Turning to the merits, we affirm. Supreme Court correctly found that the rent increase authorized by the Division lacked a rational basis and was violative of the Private Housing Finance Law. In contending otherwise, respondents point to the fact that Private Housing Finance Law article 2 was enacted primarily to provide low-income housing and that purpose would be defeated if the rental rates were increased beyond the level authorized by respondents. This, under respondents' analysis, is because tenants would move out of the project when they could not afford the higher rents. An increased vacancy rate would result in less income for petitioner.
While respondents correctly assert that the provision of low-income housing is of major importance, the Legislature did not intend for this goal to be achieved at any cost. Accordingly, it specifically set out the details of the financing of these projects (see, Private Housing Finance Law art 2). Significantly, the Division's projected vacancy rate can only be speculative and Supreme Court noted that the risk of increased vacancies could well be avoided by an aggressive marketing strategy.

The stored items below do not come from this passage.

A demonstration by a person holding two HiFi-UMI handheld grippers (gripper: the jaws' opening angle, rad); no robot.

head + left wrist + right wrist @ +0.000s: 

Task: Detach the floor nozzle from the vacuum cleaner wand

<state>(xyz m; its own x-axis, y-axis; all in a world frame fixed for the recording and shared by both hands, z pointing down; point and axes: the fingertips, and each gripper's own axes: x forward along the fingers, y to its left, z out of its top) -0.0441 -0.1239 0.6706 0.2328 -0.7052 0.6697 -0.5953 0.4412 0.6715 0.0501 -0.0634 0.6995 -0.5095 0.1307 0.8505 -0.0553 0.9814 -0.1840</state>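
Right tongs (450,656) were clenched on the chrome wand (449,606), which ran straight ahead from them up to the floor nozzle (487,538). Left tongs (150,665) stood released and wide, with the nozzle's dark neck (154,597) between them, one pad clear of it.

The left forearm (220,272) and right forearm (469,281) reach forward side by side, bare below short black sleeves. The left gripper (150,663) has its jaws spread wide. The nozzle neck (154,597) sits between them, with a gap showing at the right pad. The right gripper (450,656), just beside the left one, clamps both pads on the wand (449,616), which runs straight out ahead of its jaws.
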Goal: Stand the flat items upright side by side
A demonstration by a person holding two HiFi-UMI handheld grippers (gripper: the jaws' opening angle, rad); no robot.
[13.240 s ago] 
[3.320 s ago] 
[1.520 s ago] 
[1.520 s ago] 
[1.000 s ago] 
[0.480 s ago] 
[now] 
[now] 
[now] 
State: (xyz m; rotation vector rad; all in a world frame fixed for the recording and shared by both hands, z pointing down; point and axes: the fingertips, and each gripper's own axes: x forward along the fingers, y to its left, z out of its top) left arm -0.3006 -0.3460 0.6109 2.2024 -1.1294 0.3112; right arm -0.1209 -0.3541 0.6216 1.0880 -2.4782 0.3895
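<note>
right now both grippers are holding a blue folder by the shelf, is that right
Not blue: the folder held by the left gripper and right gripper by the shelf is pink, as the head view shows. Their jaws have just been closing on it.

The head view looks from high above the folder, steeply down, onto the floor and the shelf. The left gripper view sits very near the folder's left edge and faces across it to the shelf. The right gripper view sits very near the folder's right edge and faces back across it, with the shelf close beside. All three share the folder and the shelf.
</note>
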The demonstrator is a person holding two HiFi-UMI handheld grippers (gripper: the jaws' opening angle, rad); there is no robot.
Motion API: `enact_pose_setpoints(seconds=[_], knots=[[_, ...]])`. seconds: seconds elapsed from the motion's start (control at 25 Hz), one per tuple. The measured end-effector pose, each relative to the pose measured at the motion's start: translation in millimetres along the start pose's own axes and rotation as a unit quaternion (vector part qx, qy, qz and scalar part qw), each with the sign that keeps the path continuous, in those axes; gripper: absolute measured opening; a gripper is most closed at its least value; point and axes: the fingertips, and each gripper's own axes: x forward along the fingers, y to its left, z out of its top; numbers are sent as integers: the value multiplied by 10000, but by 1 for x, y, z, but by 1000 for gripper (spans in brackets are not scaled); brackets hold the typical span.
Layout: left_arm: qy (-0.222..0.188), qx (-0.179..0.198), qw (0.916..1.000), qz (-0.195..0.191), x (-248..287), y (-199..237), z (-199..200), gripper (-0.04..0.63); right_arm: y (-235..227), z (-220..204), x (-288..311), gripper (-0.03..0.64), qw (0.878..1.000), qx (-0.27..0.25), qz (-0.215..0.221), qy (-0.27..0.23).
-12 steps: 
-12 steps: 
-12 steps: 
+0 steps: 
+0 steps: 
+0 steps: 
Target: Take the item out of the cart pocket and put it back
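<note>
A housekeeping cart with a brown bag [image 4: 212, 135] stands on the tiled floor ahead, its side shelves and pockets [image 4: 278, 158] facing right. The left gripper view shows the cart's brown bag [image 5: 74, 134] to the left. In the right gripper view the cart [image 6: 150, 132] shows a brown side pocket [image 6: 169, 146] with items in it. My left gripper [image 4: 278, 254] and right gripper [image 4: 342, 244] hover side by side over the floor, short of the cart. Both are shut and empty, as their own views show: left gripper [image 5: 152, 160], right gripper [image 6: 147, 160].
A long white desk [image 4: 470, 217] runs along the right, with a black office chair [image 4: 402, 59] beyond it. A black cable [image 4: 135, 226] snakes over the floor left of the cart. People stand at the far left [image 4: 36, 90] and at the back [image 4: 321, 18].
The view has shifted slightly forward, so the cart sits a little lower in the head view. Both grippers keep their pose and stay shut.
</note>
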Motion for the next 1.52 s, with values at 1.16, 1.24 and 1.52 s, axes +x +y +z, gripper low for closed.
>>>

Respondents' goal in protecting the tenants by granting a minimal increase is laudable, but it was also unlawful in that it did not allow petitioner "to secure * * * sufficient income for it to meet within reasonable limits all necessary payments to be made * * * of all expenses including fixed charges, sinking funds, reserves and dividends on outstanding stock" (Private Housing Finance Law § 31 [c]; see also, Private Housing Finance Law § 28). By this language it is apparent that the Legislature intended that housing companies, in the process of providing housing for low-income persons, should be able to charge rents that enable them to pay their expenses, including debt service, and to receive a return on their investment (see, Matter of River Park Towers Tenants Assn. v Goldman, 94 Misc.2d 856, affd on opn below 65 A.D.2d 734; Hanks v Urstadt, 74 Misc.2d 536, affd 37 A.D.2d 1044; see also, Arbor Hill Partners v New York State Div. of Hous. Community Renewal, 120 Misc.2d 549). The Division's determination not only did not enable petitioner's investors to receive a return on their investment, it also left petitioner incapable of paying its mortgage, a result clearly not intended by the Legislature.
Finally, we note that respondents' reliance on administrative deference in this matter is misplaced since the subject issues involve matters of pure statutory analysis and an apprehension of legislative intent (see, Matter of Graham v Armstrong Contr. Supply Co., 126 A.D.2d 36; Matter of Occidental Chem. Corp. v Public Serv. Commn., 114 A.D.2d 149, lv denied 68 N.Y.2d 608).
Judgment affirmed, with costs. Kane, J.P., Mikoll, Yesawich, Jr., Mercure and Harvey, JJ., concur.